EU grants financial support to eight more members under SAFE program
On February 17, the Council of the European Union adopted several decisions granting financial assistance to eight additional member states under the Security Action for Europe (SAFE) initiative.
Under the second SAFE assistance package, funding worth €74 billion will be made available to Estonia, Greece, Italy, Latvia, Lithuania, Poland, Slovakia, and Finland, accounting for nearly half of the €150 billion allocated through the SAFE financial instrument, with Poland alone requesting more than €43 billion, Caliber.Az reports per foreign media.
"These implementing decisions will pave the way for affordable, long-term loans to be released by the Commission under the SAFE instrument, demonstrating that the EU is delivering when it comes to defence," a spokesperson for the Cypriot presidency of the Council of the European Union noted.
This approval follows the green light given last week by defence ministers to a first batch of plans from Belgium, Bulgaria, Denmark, Spain, Croatia, Cyprus, Portugal and Romania, with the combined value of those proposals reaching €38 billion.
A total of 19 member states have applied for financial assistance under SAFE. Czechia, France, and Hungary are still awaiting the Commission’s approval, which they need before submitting their plans to ministers for final endorsement.

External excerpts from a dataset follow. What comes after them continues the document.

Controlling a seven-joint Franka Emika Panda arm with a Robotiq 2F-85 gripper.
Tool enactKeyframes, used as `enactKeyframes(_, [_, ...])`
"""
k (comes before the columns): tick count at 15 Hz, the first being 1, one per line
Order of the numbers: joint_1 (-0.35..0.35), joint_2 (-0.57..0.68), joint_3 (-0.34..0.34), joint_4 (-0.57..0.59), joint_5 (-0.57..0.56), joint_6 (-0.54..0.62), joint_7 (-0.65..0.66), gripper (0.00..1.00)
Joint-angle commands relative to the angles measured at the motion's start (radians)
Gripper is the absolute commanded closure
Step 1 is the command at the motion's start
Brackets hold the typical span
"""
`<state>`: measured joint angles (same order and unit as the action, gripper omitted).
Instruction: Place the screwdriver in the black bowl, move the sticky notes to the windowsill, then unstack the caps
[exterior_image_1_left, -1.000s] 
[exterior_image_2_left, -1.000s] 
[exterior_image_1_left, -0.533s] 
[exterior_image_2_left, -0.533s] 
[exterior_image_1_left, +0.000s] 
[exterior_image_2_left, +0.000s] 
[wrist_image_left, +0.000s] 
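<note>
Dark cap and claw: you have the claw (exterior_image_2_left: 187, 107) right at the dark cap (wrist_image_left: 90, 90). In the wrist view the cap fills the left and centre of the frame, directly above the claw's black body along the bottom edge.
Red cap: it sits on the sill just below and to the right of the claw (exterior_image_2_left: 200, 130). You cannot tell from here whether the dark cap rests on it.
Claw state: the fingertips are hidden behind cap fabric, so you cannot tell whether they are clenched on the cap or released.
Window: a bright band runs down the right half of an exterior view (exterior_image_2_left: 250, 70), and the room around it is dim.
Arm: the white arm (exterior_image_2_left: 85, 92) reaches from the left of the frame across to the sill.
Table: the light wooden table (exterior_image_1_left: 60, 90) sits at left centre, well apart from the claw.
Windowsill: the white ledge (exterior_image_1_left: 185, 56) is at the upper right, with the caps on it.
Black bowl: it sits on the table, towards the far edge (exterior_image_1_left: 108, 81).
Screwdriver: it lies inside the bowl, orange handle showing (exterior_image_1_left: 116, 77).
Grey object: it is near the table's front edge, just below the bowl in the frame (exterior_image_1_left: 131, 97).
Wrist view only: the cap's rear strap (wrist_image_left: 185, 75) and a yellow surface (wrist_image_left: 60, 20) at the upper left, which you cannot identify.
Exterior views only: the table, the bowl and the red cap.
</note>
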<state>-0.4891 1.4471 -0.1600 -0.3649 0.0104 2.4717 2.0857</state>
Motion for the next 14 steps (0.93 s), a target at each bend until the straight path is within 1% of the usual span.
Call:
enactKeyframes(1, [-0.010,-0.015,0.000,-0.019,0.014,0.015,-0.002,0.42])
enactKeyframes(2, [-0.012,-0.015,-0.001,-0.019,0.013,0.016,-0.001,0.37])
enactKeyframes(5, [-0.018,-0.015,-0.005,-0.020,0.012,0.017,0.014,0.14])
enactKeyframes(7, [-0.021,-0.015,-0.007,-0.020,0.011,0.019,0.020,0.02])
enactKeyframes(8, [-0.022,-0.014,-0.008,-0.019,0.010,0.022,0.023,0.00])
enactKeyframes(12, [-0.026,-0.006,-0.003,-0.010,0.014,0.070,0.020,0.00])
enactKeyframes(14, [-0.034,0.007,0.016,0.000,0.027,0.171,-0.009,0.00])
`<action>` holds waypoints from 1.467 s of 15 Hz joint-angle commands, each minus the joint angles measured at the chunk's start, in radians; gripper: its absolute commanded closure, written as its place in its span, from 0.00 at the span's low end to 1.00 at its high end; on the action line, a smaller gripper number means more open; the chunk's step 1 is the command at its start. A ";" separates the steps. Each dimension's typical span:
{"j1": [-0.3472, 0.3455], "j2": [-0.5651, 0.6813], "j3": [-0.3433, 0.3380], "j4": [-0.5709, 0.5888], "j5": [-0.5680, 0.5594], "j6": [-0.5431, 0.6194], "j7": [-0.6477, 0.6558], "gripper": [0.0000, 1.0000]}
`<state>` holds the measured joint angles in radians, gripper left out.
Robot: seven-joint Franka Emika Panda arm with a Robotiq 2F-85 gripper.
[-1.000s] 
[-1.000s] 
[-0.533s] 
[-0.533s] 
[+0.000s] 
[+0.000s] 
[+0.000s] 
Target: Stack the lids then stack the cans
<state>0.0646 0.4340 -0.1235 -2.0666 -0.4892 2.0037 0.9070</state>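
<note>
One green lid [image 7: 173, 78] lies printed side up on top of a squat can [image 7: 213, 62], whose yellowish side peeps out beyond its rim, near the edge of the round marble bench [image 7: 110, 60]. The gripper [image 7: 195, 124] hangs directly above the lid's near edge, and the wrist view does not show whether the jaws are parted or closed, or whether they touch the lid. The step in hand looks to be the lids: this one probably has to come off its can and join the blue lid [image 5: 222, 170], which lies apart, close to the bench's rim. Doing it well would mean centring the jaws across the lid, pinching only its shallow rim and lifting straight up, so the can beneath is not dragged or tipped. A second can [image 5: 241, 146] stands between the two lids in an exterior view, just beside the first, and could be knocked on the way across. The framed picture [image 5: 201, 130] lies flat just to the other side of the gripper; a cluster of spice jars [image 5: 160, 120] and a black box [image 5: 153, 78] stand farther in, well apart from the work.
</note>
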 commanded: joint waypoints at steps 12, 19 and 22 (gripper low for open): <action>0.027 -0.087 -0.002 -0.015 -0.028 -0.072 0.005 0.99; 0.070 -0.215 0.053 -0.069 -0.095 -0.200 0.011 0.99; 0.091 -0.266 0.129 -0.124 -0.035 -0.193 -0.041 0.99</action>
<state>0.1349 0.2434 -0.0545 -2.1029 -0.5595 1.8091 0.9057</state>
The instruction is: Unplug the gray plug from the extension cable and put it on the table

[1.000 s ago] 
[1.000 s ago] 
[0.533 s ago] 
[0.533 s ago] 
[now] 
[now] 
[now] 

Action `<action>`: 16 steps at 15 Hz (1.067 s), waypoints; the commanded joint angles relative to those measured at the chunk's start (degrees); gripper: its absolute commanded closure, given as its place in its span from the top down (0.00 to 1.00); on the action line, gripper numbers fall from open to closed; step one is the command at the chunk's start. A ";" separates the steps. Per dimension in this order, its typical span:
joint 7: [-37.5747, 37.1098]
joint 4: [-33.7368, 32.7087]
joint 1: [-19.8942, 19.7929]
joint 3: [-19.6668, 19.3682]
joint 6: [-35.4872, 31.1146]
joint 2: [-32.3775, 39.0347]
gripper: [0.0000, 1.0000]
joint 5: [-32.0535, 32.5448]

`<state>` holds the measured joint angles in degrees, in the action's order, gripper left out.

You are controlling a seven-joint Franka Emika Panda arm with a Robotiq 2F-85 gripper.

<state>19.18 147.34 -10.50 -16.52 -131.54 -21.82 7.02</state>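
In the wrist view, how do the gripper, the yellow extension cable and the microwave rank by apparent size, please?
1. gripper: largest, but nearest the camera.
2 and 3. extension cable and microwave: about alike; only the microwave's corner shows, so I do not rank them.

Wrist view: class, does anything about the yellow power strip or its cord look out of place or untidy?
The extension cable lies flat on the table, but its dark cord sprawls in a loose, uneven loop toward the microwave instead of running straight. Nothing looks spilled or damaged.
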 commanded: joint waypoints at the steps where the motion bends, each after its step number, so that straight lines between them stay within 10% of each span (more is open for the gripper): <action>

Once approved, the EU executive can finalise loan agreements with them and release pre-financing payments of up to 15% of the requested amounts.
Security Action for Europe (SAFE), part of the Commission’s Readiness 2030 plan aiming to channel up to €800 billion into defence by the end of the decade, is designed to accelerate the procurement of priority defence equipment.
These cover ammunition and missiles, artillery systems, drones and counter-drone systems, air and missile defence systems, critical infrastructure and space asset protection, cybersecurity, AI technologies, and electronic warfare capabilities.